DIRECTIONS:
When a line of the records contains "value", copy it.

[Dataset entries]
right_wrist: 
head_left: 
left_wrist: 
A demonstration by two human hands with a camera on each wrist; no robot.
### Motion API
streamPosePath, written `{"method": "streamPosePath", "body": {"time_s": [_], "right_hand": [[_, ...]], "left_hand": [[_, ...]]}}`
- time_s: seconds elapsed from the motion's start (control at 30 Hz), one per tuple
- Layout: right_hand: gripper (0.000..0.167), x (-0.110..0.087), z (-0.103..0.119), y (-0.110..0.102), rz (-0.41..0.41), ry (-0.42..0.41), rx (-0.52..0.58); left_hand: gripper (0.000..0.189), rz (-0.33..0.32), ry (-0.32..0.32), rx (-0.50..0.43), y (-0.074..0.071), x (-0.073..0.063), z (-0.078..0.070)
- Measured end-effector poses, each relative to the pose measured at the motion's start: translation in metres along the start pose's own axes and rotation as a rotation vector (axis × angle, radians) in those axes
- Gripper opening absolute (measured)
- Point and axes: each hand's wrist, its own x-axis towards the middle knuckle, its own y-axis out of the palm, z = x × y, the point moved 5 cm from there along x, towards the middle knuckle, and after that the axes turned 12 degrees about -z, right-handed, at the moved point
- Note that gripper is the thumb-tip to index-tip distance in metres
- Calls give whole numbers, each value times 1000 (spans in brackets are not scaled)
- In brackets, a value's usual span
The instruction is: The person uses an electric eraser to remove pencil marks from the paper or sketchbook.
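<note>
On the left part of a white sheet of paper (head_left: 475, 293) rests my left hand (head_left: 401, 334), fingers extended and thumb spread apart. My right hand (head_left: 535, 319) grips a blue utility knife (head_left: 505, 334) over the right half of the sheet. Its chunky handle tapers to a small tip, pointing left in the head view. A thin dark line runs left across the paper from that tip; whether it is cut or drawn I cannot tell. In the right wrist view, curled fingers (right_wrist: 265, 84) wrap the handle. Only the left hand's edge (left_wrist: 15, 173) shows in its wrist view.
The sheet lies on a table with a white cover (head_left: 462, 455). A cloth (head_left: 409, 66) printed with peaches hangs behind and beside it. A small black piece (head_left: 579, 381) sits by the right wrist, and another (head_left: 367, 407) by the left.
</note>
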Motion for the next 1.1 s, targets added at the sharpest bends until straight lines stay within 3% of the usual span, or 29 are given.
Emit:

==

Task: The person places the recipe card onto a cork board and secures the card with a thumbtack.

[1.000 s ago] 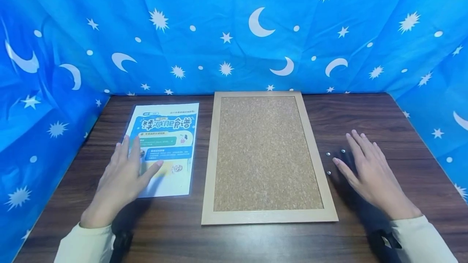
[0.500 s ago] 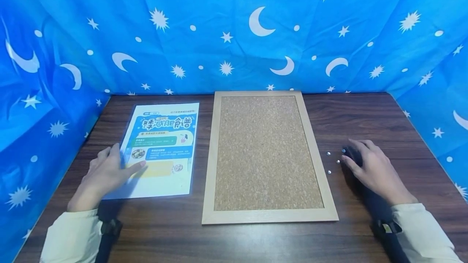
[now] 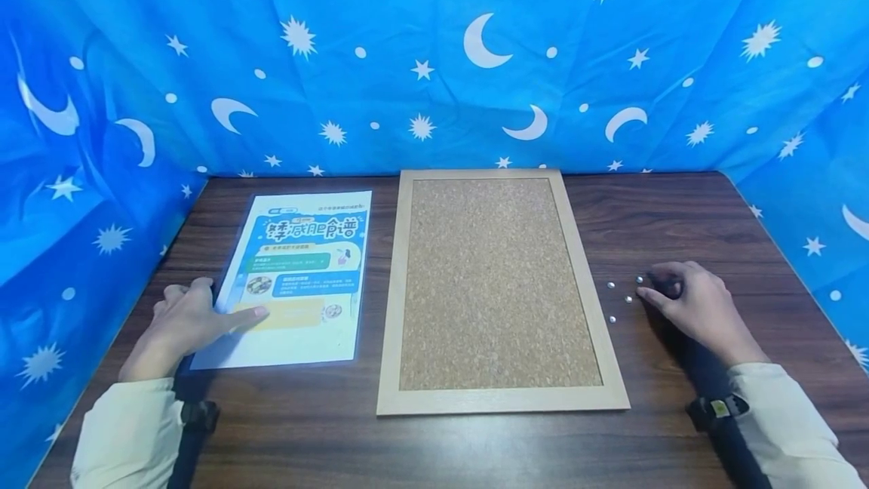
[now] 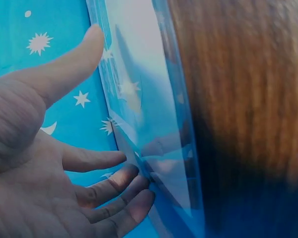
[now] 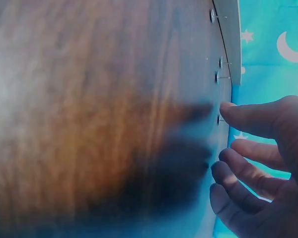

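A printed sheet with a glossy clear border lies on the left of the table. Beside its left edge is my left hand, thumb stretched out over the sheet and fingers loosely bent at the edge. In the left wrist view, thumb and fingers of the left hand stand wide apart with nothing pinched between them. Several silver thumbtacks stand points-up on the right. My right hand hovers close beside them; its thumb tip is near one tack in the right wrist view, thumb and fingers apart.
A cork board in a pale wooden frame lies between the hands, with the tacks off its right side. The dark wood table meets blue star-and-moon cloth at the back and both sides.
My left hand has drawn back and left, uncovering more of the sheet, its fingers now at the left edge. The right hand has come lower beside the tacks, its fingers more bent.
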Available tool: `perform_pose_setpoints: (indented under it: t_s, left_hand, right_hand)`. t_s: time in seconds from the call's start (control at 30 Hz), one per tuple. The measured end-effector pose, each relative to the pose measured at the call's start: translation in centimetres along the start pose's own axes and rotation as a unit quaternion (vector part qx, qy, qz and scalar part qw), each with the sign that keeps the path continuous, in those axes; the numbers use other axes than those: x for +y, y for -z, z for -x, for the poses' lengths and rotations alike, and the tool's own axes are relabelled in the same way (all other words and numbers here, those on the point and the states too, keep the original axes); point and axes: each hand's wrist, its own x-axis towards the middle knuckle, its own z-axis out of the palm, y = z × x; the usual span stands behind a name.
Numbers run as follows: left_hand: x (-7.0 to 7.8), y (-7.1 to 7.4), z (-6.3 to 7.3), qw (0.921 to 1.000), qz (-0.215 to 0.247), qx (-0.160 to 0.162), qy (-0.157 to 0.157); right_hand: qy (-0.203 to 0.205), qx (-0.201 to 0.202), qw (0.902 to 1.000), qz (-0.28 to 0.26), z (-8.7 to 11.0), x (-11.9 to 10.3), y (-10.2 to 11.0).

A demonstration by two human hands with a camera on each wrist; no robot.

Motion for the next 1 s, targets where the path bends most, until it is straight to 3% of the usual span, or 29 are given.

SOLUTION TO THE PROBLEM:
- Calls give whole numbers, each value times 1000 (spans in brackets are not scaled)
- In brackets, a value's usual span

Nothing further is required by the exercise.